Sabem qual o nome original da banda? “Frescos e Molhados”, mas vetaram o nome para não chocar a sociedade conservadora dos anos de chumbo. Mas lá pelas tantas, vencido pela curiosidade, resolvi escutar o long play (eu avisei que era velho) e uma música me atingiu os tímpanos de forma dramática, deixando uma cicatriz melódica da qual nunca me recuperei totalmente. A música, cuja melodia é de Vinicius de Moraes, dizia assim:

Pensem nas crianças
Mudas, telepáticas
Pensem nas meninas
Cegas, inexatas
Pensem nas mulheres
Rotas, alteradas
Pensem nas feridas
Como rosas cálidas
Mas oh! Não se esqueçam
Da rosa, da rosa
Da rosa de Hiroshima
A rosa hereditária
A rosa radioativa
Estúpida e inválida
A rosa com cirrose
A anti-rosa atômica
Sem cor, sem perfume
Sem rosa, sem nada

O cara que cantava era um magricelo “fresco”. Era assim que a gente chamava os caras afeminados, mais tarde chamados de homossexuais, isso tudo antes da eclosão da diversidade, a partir de quando eles ficaram perigosamente próximos. Nada pode ser mais perigoso para as nossas certezas do que a proximidade com o desigual. O respeito ao diferente não é inato; natural é o rechaço. O respeito é aprendido, por bem ou por mal.
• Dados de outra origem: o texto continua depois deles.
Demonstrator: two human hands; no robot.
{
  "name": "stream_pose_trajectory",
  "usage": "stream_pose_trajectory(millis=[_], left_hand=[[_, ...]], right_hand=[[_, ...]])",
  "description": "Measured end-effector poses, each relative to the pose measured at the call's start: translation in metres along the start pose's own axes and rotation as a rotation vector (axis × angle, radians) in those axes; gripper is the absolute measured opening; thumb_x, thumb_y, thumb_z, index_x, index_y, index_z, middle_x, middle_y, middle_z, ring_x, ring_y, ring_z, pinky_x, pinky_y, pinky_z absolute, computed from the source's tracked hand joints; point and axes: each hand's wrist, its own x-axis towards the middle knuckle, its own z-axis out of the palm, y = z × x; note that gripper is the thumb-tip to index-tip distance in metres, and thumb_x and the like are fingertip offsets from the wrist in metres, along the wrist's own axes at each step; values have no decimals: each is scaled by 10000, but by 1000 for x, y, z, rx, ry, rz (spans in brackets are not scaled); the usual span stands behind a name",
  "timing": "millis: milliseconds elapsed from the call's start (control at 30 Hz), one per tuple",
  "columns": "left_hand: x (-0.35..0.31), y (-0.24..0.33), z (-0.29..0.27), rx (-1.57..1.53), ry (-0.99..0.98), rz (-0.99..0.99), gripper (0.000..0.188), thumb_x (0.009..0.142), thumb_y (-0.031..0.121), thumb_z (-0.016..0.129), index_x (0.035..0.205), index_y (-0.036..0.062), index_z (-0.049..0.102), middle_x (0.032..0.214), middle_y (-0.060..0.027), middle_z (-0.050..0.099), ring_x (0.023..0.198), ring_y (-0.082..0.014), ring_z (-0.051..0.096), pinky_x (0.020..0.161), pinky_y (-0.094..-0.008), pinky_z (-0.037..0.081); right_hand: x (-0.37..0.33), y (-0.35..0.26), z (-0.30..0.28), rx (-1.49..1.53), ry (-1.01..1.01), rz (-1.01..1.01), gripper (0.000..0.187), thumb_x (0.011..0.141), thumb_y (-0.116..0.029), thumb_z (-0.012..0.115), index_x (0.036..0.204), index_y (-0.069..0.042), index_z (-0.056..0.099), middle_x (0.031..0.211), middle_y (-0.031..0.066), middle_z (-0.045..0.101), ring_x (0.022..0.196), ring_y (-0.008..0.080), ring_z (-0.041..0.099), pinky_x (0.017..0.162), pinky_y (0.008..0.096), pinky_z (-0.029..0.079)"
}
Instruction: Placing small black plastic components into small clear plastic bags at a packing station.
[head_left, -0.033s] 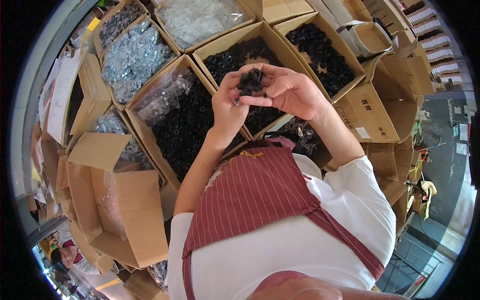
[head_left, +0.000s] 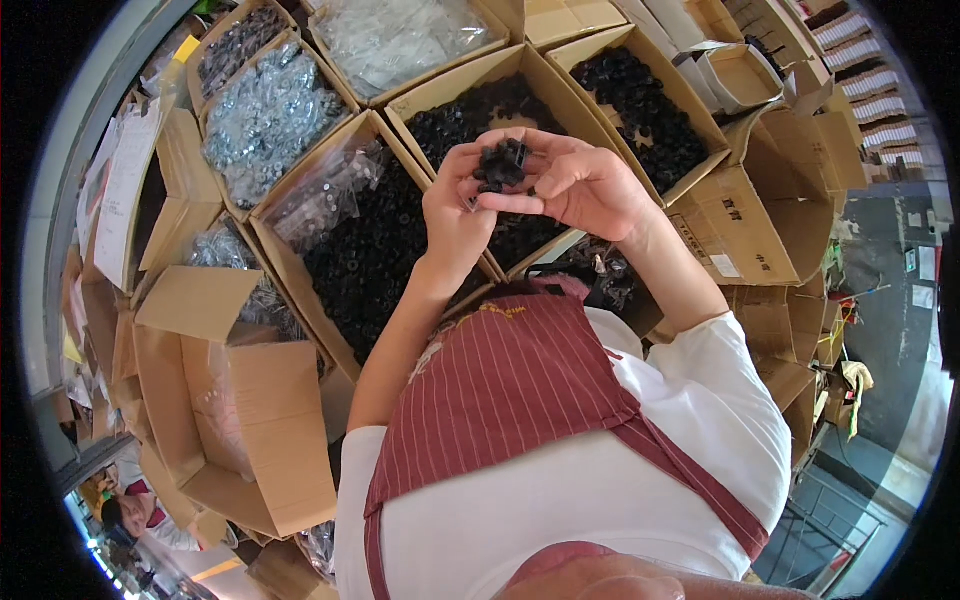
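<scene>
Both my hands are raised close together over an open cardboard box (head_left: 600,122) of small black parts. My left hand (head_left: 455,205) curls round a small pile of black plastic parts (head_left: 503,168), which rests in its palm and fingers. A thin clear edge shows beside the pile. From the right, my right hand (head_left: 605,190) reaches to the same pile, with thumb and forefinger pinched on a small dark piece (head_left: 533,192). Its other fingers lie behind the pile, touching the left hand's fingers. The exact shape of the parts is too small to make out.
Left of my hands, a long box holds black rings (head_left: 345,265) and a clear bag of parts (head_left: 320,200). Boxes of clear bluish parts (head_left: 270,115), plastic bags (head_left: 400,40) and black pieces (head_left: 645,120) stand beyond. An open carton (head_left: 285,430) is lower left, near another person (head_left: 135,512).
</scene>
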Motion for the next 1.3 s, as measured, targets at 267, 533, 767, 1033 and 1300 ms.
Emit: stream_pose_trajectory(millis=[267,533,767,1033,1300], left_hand=[[-2,6,1,-74,-22,19,382,907,-110,540,1277,-19,525,1104,-53,649,988,-125,650,845,-261,546],[-4,1,3,105,3,56,327,868,-124,576,1160,19,544,1007,-18,636,941,-86,605,833,-227,473],[-2,6,10,43,1,-35,272,885,-66,642,1114,38,540,963,7,585,884,-58,548,762,-205,454],[-3,3,5,90,-15,-89,250,907,-23,658,1134,27,564,961,3,606,903,-69,574,792,-233,459],[0,8,6,13,-15,-123,378,911,-44,649,1273,-3,545,1118,-41,640,1028,-126,628,912,-276,486]], right_hand=[[-4,-4,12,96,-6,-16,746,664,-4,533,1394,103,420,1339,257,506,1239,408,549,1147,493,405],[-1,-4,20,23,208,37,503,926,-103,547,1391,62,448,1075,146,623,946,243,681,932,375,571],[9,4,-18,283,-73,95,304,1034,-163,488,1264,33,523,909,71,586,473,51,379,322,175,262],[8,0,-1,-271,159,-48,277,1013,-123,532,1249,5,597,836,36,638,429,28,368,348,181,257],[9,-2,4,-434,137,-66,299,943,-57,580,1219,20,664,744,55,637,450,49,421,374,221,257]])
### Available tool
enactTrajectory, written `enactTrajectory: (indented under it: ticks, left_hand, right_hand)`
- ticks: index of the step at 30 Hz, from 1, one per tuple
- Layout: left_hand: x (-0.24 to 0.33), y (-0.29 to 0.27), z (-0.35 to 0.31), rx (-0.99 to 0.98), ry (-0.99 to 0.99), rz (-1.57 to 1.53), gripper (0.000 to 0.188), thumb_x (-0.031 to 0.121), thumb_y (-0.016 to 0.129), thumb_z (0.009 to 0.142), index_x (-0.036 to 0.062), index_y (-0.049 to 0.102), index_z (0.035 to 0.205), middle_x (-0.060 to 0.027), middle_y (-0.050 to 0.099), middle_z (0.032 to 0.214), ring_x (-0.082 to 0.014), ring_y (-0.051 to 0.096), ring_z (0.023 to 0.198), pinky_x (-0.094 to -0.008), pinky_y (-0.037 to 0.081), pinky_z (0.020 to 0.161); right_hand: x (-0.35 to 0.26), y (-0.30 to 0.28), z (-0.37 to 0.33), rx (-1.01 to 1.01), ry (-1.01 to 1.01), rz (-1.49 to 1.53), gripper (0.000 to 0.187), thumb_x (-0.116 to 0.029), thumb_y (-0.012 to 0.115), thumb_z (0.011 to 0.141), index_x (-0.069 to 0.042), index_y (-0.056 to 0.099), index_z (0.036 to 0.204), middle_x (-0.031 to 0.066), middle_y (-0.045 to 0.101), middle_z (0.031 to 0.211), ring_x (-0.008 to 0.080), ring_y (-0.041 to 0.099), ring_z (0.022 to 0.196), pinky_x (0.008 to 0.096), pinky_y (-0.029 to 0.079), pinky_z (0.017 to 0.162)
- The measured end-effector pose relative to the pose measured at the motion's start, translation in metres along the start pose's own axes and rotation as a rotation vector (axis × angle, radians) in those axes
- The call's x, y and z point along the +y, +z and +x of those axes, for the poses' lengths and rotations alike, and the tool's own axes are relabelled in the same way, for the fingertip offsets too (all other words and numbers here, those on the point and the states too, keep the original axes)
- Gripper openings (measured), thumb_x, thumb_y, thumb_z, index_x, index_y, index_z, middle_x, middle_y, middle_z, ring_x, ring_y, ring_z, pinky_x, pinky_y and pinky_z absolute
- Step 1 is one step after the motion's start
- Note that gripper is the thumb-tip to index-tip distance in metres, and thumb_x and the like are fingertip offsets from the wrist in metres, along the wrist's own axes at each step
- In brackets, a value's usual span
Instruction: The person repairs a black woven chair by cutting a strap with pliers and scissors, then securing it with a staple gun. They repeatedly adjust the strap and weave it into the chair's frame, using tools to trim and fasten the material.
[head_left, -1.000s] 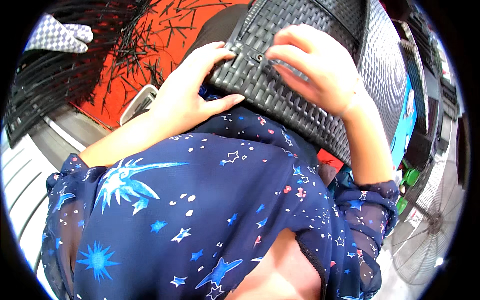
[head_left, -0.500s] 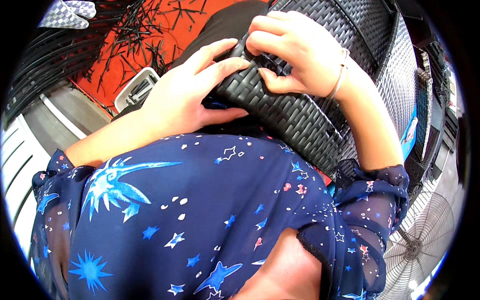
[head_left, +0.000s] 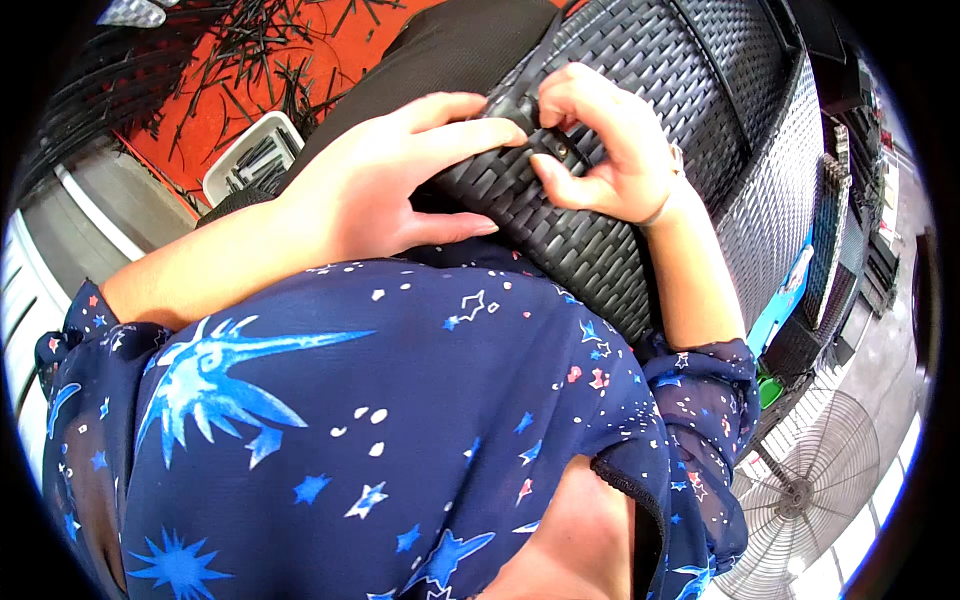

Secos e Molhados poderiam ser um sucesso de verão, como tantos que passaram, e os rebolados do Ney estariam hoje nas coletâneas de bizarrices dos anos 70. Porém, havia mais do que trejeitos e performance, havia arte e transgressão, e talvez não haja mesmo arte transformadora que não se arrisque a ofender. Um camarada amigo meu dizia há tempos dizia “não me peça que eu lhe faça uma canção como se deve, suave limpa, muito linda e muito leve. Sons e palavras são navalhas, e eu não posso cantar como convém, sem querer ferir ninguém”

Talvez esses novos transgressores possam ser o portal de uma nova estética que nos oportunize rever conceitos e abrir nossas mentes. Por enquanto permitam-me ser um pouco cético até que surja uma Rosa de Hiroshima para me deslocar o queixo e deliciosamente estuprar os tímpanos.